#### Exercise
Count the lines below that contain the word "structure", and report only that number.

Stored items
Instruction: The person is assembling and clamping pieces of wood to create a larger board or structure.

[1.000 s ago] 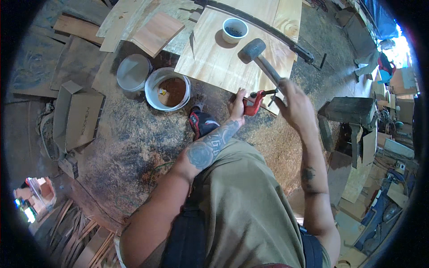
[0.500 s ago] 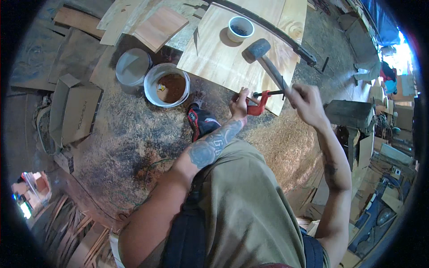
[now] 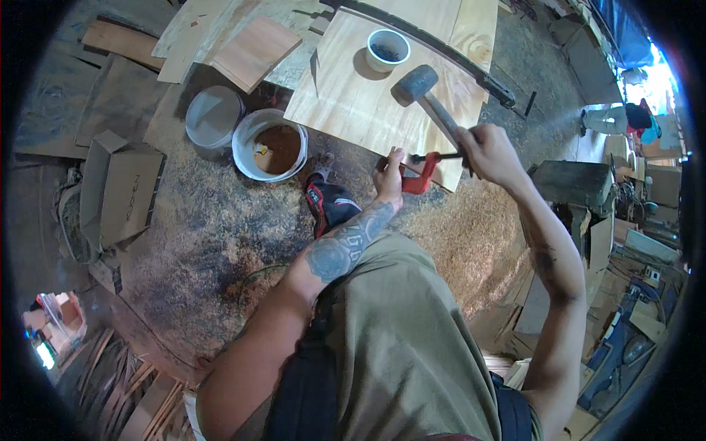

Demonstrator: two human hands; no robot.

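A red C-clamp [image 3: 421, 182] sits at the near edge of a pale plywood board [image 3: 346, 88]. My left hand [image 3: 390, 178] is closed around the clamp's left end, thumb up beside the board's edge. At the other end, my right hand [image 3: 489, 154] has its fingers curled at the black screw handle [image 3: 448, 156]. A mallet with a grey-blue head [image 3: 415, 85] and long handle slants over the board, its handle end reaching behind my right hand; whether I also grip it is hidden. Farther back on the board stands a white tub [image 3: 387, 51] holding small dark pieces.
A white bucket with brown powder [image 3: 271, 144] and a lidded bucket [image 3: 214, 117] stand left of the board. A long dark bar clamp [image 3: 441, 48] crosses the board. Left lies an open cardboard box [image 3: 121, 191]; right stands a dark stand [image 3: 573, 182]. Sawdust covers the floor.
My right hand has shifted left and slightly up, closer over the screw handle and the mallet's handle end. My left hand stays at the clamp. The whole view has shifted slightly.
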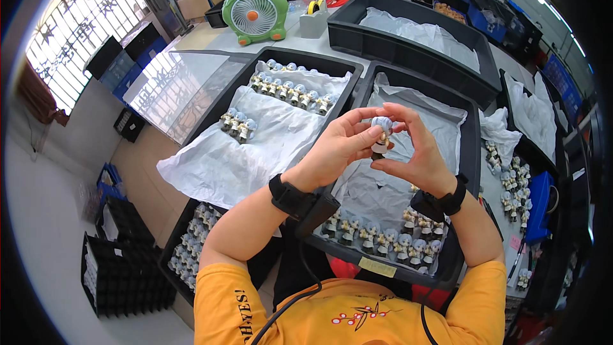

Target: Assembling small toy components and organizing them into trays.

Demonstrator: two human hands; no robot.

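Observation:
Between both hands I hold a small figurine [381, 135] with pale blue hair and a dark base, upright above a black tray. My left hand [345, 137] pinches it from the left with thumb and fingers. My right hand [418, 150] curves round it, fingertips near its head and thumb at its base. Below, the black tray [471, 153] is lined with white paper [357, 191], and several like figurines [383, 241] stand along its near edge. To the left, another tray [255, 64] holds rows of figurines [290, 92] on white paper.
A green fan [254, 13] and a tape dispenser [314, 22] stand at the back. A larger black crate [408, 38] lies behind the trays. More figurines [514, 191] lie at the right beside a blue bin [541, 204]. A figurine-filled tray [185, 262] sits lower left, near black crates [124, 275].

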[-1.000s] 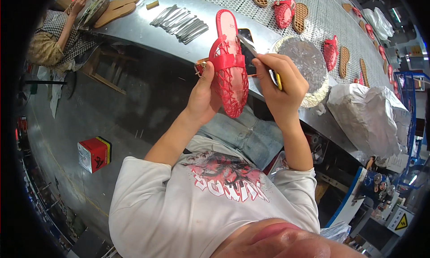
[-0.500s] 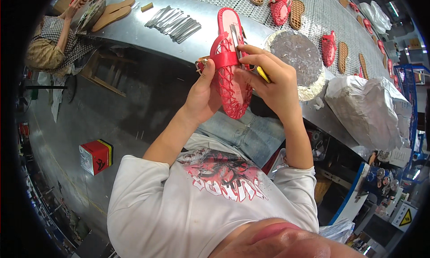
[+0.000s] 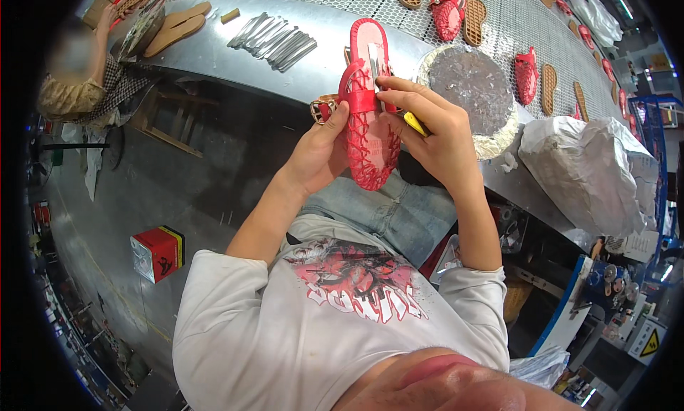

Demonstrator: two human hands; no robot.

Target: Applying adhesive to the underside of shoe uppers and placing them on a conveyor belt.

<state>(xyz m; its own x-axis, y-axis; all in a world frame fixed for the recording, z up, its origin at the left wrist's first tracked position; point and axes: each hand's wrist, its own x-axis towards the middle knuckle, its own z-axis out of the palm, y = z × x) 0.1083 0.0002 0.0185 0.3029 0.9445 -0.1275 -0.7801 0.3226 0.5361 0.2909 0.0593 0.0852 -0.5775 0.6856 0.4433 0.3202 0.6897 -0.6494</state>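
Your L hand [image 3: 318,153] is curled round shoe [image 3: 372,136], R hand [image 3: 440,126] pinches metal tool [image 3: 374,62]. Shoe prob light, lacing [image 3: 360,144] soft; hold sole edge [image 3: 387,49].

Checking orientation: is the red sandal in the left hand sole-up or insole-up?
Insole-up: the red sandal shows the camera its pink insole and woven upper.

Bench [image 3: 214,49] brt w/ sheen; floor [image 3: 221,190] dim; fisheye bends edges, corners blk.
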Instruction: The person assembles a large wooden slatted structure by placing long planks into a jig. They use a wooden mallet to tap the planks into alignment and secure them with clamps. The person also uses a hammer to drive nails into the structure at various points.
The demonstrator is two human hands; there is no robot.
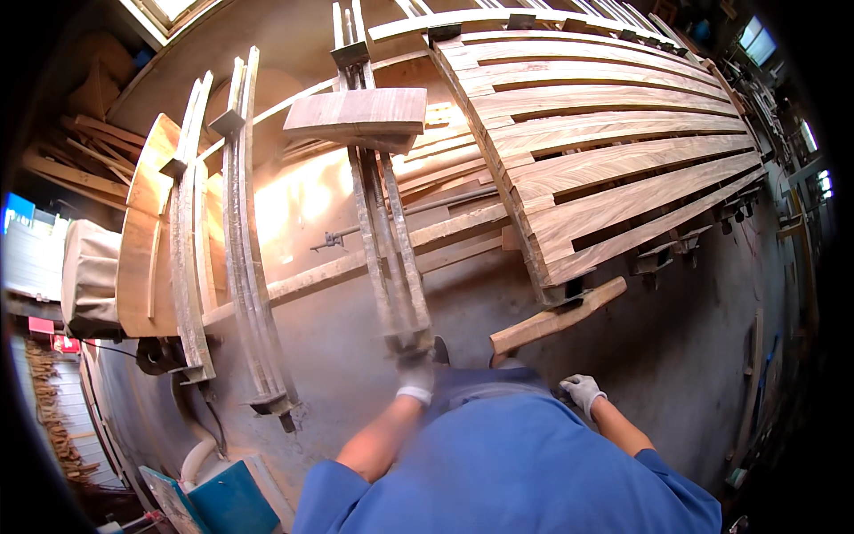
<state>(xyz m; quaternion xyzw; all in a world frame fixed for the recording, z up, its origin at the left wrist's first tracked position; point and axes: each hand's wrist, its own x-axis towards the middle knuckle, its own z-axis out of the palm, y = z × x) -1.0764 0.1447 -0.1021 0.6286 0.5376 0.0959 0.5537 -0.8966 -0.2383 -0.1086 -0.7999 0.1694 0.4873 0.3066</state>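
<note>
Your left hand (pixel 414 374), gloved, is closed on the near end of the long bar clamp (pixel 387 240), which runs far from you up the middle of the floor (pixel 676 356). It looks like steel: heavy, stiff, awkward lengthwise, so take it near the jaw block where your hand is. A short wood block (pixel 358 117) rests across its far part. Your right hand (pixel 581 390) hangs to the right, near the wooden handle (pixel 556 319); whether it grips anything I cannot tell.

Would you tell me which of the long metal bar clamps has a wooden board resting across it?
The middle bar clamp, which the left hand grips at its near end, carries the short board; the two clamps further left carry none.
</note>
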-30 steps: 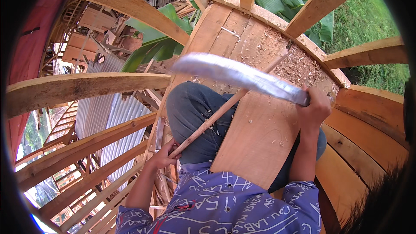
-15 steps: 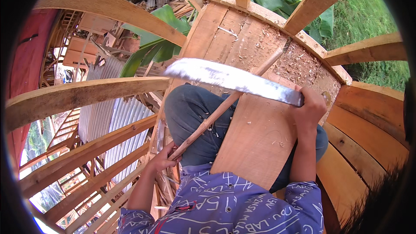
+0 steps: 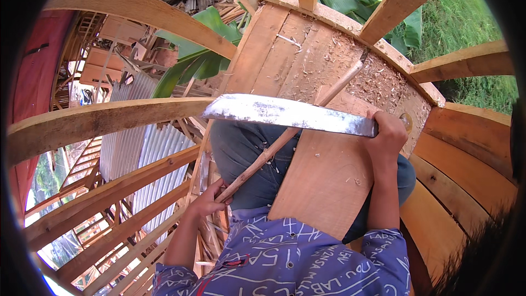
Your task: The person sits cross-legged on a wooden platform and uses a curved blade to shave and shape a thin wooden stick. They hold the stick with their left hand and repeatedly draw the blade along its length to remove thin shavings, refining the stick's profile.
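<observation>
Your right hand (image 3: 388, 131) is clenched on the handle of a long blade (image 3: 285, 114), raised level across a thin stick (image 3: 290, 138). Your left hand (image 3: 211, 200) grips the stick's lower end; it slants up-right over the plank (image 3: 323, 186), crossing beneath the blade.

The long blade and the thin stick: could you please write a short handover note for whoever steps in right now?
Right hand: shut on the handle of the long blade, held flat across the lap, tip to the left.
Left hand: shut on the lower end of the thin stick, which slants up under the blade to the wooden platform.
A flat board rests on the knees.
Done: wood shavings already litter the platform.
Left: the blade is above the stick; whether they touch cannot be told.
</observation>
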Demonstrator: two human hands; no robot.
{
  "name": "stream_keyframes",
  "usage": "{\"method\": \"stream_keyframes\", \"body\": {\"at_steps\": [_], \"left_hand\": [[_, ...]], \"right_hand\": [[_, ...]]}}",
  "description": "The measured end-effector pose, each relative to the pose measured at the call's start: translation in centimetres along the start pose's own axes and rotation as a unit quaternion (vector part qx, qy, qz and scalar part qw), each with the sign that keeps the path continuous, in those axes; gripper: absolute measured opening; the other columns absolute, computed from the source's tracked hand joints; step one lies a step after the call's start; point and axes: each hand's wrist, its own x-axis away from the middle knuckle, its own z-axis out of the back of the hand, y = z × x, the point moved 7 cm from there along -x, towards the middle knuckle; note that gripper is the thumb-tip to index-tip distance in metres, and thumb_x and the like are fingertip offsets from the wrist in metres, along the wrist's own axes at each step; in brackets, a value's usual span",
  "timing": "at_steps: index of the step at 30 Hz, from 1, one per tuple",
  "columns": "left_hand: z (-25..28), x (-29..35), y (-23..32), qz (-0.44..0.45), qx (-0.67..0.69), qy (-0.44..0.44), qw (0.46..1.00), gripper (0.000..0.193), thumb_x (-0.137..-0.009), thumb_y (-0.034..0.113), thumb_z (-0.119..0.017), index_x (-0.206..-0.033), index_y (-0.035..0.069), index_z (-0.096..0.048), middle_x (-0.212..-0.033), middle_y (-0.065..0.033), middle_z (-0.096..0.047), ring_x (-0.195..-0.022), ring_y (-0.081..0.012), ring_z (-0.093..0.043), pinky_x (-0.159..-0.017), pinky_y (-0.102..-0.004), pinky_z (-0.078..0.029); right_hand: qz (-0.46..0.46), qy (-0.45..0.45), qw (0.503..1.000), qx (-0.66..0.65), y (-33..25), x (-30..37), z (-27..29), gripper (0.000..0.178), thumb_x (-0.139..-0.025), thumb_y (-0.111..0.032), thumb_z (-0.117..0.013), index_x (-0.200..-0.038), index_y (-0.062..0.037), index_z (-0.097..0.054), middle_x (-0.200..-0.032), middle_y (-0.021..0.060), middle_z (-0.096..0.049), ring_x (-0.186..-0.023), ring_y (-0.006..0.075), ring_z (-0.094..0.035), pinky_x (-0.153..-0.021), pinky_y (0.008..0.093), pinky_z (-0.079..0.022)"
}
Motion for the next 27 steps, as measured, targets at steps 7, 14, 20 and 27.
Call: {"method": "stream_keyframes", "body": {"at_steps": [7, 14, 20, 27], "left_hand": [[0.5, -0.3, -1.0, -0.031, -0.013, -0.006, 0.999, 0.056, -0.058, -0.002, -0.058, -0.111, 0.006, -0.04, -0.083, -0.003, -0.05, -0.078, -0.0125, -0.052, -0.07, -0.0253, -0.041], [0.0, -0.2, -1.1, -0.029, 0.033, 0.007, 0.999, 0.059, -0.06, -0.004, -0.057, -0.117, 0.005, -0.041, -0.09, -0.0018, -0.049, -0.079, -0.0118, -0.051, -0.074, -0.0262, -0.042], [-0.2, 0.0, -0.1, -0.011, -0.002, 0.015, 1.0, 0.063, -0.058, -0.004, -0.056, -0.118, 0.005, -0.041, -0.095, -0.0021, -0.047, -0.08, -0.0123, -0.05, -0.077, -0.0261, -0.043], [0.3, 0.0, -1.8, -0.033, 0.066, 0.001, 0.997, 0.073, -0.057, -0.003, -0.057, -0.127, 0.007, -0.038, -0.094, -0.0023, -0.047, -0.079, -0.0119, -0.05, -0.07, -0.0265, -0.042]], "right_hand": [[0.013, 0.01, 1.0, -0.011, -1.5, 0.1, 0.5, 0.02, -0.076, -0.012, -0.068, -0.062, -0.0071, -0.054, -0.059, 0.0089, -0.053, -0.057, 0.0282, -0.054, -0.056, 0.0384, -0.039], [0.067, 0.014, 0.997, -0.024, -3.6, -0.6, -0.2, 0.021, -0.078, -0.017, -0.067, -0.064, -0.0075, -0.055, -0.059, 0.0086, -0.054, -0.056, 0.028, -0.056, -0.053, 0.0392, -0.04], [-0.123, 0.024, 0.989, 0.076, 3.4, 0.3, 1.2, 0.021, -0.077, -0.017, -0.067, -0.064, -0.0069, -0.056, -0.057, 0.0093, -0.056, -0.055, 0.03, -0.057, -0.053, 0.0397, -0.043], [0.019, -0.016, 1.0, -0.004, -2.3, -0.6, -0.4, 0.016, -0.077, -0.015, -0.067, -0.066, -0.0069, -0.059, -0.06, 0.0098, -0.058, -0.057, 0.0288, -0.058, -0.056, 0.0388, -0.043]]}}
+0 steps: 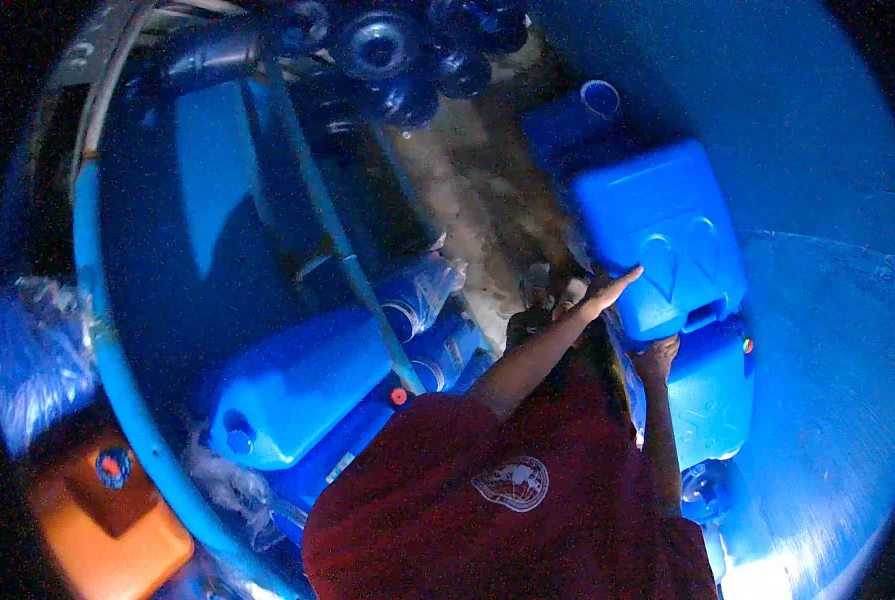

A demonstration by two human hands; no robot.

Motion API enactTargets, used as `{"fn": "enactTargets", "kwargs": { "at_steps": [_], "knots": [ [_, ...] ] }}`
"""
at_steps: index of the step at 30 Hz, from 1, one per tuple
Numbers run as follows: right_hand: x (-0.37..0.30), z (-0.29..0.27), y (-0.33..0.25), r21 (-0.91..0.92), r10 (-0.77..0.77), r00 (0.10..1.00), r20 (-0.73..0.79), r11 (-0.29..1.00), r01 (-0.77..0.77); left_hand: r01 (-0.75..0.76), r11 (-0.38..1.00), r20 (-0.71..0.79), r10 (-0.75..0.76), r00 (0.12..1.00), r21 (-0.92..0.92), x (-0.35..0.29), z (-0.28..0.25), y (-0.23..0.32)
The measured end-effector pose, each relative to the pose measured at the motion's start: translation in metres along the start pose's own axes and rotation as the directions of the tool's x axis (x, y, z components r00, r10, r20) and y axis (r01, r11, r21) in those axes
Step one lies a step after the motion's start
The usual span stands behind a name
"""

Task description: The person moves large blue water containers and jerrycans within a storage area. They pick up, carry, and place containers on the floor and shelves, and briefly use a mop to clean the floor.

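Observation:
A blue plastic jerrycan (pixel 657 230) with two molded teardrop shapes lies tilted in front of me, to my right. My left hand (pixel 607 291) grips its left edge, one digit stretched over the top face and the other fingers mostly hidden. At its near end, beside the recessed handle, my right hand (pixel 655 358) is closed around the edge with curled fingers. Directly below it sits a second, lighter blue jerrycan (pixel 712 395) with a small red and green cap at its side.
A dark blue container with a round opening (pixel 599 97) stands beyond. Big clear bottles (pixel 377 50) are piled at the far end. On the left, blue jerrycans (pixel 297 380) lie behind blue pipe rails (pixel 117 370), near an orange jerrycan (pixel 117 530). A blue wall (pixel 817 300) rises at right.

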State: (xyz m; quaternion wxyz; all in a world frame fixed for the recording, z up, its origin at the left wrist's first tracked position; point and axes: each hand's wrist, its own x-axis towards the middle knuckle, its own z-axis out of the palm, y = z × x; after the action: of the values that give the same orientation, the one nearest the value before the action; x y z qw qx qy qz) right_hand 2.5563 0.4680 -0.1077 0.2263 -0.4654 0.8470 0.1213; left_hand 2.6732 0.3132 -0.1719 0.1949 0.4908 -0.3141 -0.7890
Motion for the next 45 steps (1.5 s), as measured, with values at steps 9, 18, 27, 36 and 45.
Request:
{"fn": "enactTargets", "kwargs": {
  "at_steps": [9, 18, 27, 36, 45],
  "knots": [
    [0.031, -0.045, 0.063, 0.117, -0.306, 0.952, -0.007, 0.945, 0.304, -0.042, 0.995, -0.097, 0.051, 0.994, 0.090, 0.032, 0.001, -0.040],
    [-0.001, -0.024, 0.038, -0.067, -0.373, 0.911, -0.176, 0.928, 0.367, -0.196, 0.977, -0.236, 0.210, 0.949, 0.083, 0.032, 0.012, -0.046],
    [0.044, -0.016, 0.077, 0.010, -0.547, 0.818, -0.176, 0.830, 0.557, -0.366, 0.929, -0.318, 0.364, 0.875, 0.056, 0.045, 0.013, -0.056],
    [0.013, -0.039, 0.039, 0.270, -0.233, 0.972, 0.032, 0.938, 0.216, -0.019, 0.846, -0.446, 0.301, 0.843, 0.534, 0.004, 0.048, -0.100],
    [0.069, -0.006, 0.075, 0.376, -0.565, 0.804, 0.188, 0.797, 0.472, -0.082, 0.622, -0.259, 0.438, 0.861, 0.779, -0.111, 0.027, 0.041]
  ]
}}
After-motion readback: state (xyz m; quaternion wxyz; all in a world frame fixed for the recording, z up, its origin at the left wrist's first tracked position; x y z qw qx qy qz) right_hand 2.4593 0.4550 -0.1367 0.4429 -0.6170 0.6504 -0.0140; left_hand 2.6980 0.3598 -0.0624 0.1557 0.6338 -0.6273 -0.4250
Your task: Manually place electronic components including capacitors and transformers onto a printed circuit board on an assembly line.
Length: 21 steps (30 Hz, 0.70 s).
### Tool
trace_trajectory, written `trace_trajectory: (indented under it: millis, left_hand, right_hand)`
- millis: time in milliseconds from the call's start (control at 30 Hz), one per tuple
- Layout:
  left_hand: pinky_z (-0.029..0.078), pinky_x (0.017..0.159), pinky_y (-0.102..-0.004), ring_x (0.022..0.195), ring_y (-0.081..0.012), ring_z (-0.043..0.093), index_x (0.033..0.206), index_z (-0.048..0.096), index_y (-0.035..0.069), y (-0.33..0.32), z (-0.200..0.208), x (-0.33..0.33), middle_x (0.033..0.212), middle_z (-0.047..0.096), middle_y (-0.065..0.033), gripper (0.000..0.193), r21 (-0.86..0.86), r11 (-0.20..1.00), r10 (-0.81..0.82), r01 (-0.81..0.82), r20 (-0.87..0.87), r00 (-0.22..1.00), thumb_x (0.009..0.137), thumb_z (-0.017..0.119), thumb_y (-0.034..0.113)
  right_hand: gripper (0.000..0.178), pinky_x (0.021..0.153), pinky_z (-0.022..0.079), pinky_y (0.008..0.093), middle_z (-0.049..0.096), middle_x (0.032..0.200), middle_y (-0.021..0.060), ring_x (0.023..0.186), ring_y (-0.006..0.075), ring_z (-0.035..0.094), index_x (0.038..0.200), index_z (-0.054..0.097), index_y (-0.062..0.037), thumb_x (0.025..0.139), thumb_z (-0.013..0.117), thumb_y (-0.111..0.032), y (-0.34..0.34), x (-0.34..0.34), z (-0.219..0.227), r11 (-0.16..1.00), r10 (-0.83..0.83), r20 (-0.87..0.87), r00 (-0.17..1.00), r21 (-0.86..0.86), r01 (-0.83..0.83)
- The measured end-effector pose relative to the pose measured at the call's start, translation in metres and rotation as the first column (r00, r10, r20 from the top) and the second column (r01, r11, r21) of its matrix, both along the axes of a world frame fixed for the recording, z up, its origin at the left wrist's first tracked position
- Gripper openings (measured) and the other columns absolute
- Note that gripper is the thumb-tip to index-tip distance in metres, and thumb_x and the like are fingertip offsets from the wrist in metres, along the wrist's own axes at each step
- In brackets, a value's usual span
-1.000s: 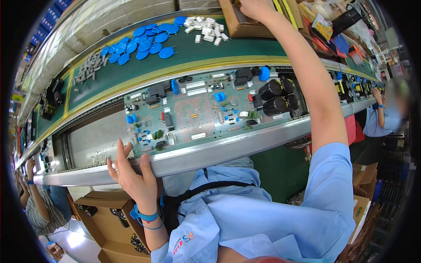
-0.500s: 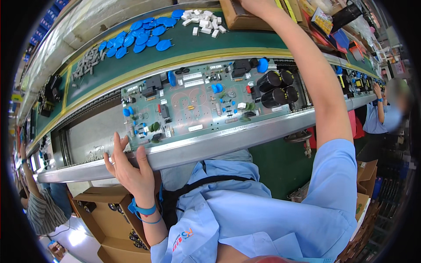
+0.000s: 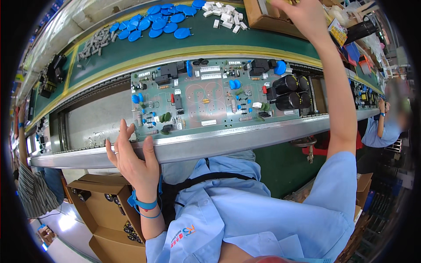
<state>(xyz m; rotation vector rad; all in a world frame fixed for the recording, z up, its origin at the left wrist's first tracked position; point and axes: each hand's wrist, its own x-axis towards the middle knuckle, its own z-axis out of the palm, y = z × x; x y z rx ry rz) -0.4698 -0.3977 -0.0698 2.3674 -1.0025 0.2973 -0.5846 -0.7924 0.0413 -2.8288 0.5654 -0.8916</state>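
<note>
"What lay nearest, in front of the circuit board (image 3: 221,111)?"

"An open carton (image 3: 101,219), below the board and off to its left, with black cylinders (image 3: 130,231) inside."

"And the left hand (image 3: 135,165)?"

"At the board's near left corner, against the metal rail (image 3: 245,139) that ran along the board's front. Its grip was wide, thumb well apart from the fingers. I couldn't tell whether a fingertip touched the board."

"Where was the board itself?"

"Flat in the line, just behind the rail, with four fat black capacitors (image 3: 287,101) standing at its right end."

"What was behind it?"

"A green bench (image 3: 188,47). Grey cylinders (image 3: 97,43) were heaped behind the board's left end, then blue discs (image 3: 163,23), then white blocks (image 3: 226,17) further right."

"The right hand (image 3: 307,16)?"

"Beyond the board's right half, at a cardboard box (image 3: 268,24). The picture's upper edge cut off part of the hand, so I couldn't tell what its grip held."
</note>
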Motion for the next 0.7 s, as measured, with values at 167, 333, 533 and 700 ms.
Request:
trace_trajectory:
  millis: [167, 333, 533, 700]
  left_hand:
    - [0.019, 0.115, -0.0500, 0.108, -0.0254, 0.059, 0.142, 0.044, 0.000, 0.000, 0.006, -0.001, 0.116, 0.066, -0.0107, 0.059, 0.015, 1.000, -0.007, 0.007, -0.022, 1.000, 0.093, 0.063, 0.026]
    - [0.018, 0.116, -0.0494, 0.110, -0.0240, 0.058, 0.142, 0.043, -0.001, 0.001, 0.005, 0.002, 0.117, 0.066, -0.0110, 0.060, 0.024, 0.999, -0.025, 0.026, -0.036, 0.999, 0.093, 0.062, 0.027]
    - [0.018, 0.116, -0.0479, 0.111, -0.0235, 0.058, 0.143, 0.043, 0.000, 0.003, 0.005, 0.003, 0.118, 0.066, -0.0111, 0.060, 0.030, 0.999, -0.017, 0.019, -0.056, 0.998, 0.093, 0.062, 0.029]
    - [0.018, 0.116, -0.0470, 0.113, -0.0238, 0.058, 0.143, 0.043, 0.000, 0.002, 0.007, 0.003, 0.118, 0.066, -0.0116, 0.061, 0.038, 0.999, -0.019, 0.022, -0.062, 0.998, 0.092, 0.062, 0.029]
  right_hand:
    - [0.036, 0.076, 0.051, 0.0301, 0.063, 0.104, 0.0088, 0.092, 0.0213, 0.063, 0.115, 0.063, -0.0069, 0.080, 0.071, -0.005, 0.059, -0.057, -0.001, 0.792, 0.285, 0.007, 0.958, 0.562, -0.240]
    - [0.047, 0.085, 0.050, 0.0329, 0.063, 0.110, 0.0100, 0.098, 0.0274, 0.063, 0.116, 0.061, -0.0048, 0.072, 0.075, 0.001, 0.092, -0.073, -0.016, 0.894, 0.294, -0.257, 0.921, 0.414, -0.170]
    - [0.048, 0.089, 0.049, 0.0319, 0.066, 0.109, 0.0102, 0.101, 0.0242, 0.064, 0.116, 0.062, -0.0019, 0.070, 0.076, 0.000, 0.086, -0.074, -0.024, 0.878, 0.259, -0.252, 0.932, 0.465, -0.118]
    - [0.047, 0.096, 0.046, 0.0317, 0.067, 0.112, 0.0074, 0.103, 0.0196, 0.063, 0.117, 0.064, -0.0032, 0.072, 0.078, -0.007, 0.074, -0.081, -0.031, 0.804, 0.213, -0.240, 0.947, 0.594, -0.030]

#### Answer to this problem
2